Parameter Initialisation
Proper weight initialisation is crucial for training neural networks effectively. SimpleNNs.jl provides several standard initialisation schemes that can be specified when creating layers.
Quick Start
When creating a model, you can specify the initialisation method for each layer:
using SimpleNNs
model = chain(
Static(10),
Dense(64, activation_fn=relu, init=HeNormal()),
Dense(32, activation_fn=relu, init=HeNormal()),
Dense(10, activation_fn=identity, init=GlorotNormal())
)
# Initialise all parameters
initialise!(model)Without calling initialise!, all parameters start at zero. The initialise! function applies the specified initialisation scheme to each layer.
Initialisation Methods
Glorot Initialisation (Xavier)
Glorot initialisation is designed for layers with sigmoid or tanh activation functions.

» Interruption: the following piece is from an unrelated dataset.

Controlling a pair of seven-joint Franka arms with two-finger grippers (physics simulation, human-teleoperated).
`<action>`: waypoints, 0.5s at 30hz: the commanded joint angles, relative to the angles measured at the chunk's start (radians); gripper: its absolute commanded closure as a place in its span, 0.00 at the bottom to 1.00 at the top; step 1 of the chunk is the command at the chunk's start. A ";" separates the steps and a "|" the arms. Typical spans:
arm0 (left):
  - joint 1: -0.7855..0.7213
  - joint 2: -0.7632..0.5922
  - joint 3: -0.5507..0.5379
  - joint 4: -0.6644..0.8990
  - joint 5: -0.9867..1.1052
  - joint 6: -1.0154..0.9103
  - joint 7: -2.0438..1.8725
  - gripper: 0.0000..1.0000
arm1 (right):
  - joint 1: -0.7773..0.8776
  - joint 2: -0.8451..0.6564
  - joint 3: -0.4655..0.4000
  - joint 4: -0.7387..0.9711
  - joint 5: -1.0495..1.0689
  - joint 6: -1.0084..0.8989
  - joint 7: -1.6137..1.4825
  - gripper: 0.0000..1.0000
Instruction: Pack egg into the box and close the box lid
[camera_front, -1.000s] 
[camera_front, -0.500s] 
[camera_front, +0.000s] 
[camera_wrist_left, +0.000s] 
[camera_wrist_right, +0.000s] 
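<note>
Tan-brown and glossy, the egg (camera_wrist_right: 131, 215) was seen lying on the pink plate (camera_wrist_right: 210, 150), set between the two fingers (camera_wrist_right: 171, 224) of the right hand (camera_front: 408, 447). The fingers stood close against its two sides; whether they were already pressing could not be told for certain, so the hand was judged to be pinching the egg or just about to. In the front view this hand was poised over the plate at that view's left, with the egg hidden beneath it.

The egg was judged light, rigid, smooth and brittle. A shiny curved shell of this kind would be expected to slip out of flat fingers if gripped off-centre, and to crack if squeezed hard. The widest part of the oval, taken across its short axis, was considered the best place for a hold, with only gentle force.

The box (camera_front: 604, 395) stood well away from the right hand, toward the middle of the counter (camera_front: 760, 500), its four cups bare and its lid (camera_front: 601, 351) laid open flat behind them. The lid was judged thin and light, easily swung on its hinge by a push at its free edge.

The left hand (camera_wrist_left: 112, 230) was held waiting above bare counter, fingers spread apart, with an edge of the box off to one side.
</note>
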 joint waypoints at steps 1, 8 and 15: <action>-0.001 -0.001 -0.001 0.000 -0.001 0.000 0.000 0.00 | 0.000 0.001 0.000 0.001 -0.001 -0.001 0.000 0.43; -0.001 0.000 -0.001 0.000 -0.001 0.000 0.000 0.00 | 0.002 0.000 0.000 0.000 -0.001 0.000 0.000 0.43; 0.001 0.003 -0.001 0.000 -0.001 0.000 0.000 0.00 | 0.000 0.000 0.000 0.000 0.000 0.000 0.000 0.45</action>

It aims to keep the variance of activations and gradients roughly the same across layers.
GlorotNormal()
Samples weights from a normal distribution:
\[W \sim \mathcal{N}\left(0, \sqrt{\frac{2}{n_{in} + n_{out}}}\right)\]
where $n_{in}$ is the number of input units (fan-in) and $n_{out}$ is the number of output units (fan-out).
model = chain(
Static(784),
Dense(128, activation_fn=tanh, init=GlorotNormal()),
Dense(10, activation_fn=identity, init=GlorotNormal())
)GlorotUniform()
Samples weights from a uniform distribution:
\[W \sim \mathcal{U}\left(-\sqrt{\frac{6}{n_{in} + n_{out}}}, \sqrt{\frac{6}{n_{in} + n_{out}}}\right)\]

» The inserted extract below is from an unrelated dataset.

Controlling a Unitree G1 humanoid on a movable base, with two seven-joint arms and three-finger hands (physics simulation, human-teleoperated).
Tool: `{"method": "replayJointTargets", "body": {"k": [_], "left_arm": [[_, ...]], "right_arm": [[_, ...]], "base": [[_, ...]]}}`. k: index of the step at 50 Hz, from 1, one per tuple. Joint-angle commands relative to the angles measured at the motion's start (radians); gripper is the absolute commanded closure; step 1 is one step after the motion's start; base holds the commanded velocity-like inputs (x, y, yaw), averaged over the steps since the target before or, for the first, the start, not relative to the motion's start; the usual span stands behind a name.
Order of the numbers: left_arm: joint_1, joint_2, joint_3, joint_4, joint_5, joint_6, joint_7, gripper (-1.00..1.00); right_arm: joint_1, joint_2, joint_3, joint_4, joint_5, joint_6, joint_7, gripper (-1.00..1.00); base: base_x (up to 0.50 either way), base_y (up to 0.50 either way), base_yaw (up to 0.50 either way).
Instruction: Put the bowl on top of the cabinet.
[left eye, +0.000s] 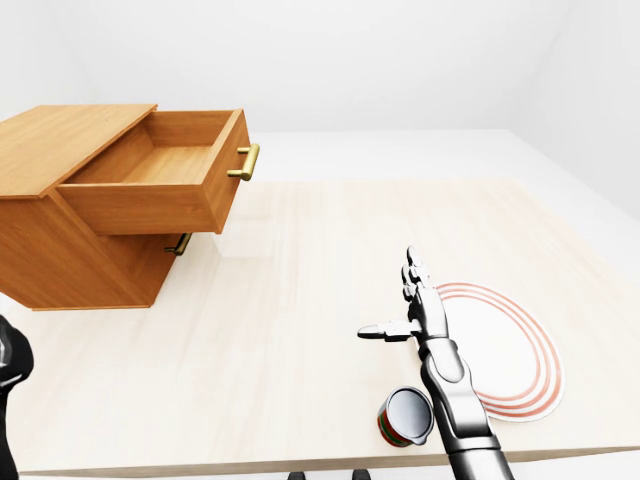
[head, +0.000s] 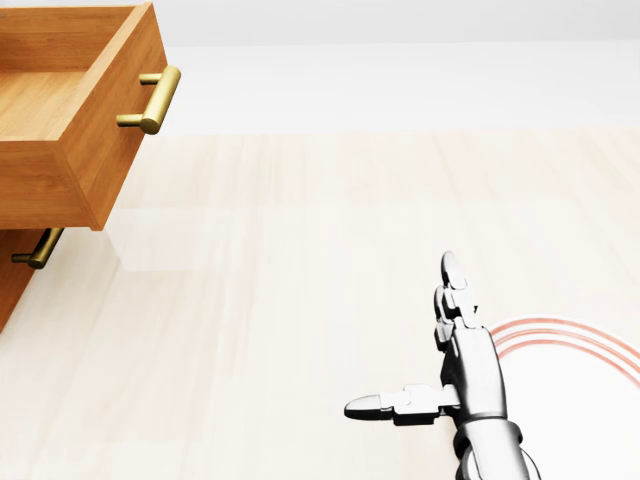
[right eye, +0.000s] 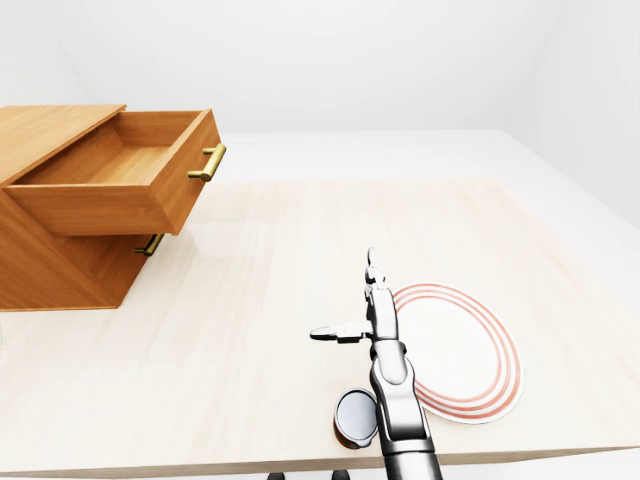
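Note:
The bowl (left eye: 405, 416) is small, red and green outside and grey inside, and rests near the bottom edge of the table in the left-eye view. My right hand (left eye: 388, 295) hovers just above and beyond it, fingers stretched flat and thumb out to the left, open and holding nothing. Its forearm passes along the bowl's right side. The wooden cabinet (left eye: 60, 135) stands at the upper left with its flat top bare. Its upper drawer (left eye: 165, 165) is pulled out and holds nothing. A dark piece of my left arm (left eye: 10, 385) shows at the bottom left edge, with the fingers not discernible.
A white plate (left eye: 510, 350) with red rings lies to the right of my right hand. The cabinet's lower drawer is shut, its brass handle (left eye: 180, 244) showing under the open one. The pale wooden table (left eye: 300, 260) ends just below the bowl.

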Motion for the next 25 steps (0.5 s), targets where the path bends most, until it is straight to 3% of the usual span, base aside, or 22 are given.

Dense(64, activation_fn=sigmoid, init=GlorotUniform())He Initialisation (Kaiming)
He initialisation is specifically designed for ReLU activation functions and their variants. It accounts for the fact that ReLU neurons output zero for half their inputs.
HeNormal()
Samples weights from a normal distribution:
\[W \sim \mathcal{N}\left(0, \sqrt{\frac{2}{n_{in}}}\right)\]

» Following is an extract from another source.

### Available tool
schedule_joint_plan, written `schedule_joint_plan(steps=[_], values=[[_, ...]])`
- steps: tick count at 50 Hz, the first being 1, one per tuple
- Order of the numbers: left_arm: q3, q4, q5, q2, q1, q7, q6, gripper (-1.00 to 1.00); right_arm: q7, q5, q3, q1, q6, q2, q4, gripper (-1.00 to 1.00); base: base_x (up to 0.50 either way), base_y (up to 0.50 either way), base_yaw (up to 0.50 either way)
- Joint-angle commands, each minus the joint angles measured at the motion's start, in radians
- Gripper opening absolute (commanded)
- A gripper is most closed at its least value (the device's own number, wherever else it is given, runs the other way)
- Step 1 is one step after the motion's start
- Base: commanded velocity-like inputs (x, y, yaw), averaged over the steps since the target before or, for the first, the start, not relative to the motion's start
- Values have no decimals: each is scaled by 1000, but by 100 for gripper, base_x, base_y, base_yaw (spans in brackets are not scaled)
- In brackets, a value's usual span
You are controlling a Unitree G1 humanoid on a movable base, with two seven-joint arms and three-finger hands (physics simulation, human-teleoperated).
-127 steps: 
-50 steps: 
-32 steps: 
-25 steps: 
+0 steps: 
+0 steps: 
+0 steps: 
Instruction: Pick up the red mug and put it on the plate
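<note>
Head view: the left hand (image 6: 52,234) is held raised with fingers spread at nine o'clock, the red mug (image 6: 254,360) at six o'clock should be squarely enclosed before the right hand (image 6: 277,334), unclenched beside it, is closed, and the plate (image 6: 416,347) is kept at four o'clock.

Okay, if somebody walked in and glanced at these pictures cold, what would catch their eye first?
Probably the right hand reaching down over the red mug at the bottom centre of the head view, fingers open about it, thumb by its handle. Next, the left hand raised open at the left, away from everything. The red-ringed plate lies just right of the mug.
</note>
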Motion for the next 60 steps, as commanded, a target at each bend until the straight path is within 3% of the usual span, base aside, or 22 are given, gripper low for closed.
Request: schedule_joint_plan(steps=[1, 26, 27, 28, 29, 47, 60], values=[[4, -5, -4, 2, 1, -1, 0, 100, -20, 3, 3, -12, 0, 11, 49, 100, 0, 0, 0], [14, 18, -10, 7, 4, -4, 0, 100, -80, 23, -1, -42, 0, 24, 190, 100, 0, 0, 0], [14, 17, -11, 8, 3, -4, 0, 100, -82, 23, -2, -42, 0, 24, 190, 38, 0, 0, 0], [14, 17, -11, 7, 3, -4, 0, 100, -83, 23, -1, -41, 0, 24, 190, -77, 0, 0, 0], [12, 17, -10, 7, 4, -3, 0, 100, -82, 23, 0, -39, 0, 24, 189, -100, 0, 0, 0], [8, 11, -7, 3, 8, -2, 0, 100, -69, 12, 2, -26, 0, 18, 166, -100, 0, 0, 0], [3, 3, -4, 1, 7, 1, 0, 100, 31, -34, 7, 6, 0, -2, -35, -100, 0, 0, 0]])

This is the recommended initialisation for ReLU networks:
model = chain(
Static(28, 28, 1),
Conv((3, 3), 32, activation_fn=relu, init=HeNormal()),
MaxPool((2, 2)),
Conv((3, 3), 64, activation_fn=relu, init=HeNormal()),
Flatten(),
Dense(10, activation_fn=identity, init=HeNormal())
)HeUniform()
Samples weights from a uniform distribution:
\[W \sim \mathcal{U}\left(-\sqrt{\frac{6}{n_{in}}}, \sqrt{\frac{6}{n_{in}}}\right)\]
Dense(128, activation_fn=relu, init=HeUniform())LeCun Initialisation
LeCunNormal()
LeCun normal initialisation is designed for SELU (Self-Normalizing) activation functions:
\[W \sim \mathcal{N}\left(0, \sqrt{\frac{1}{n_{in}}}\right)\]
Dense(64, activation_fn=identity, init=LeCunNormal())Zero Initialisation
Zeros()
Initialises all weights to zero. Warning: This is generally not recommended for training neural networks as it breaks symmetry and prevents learning. However, it can be useful for specific scenarios or debugging.
Dense(10, activation_fn=identity, init=Zeros())Choosing the Right Initialiser
The choice of initialisation method depends primarily on the activation function used in your layers:
| Activation Function | Recommended Initialiser |
|---|---|
| ReLU, Leaky ReLU | HeNormal() or HeUniform() |
| Tanh, Sigmoid | GlorotNormal() or GlorotUniform() |
| SELU | LeCunNormal() |
| Identity (output) | GlorotNormal() or layer-specific |
Convolutional Layers
For convolutional layers, the fan-in is computed as:
\[n_{in} = \text{kernel_height} \times \text{kernel_width} \times \text{in_channels}\]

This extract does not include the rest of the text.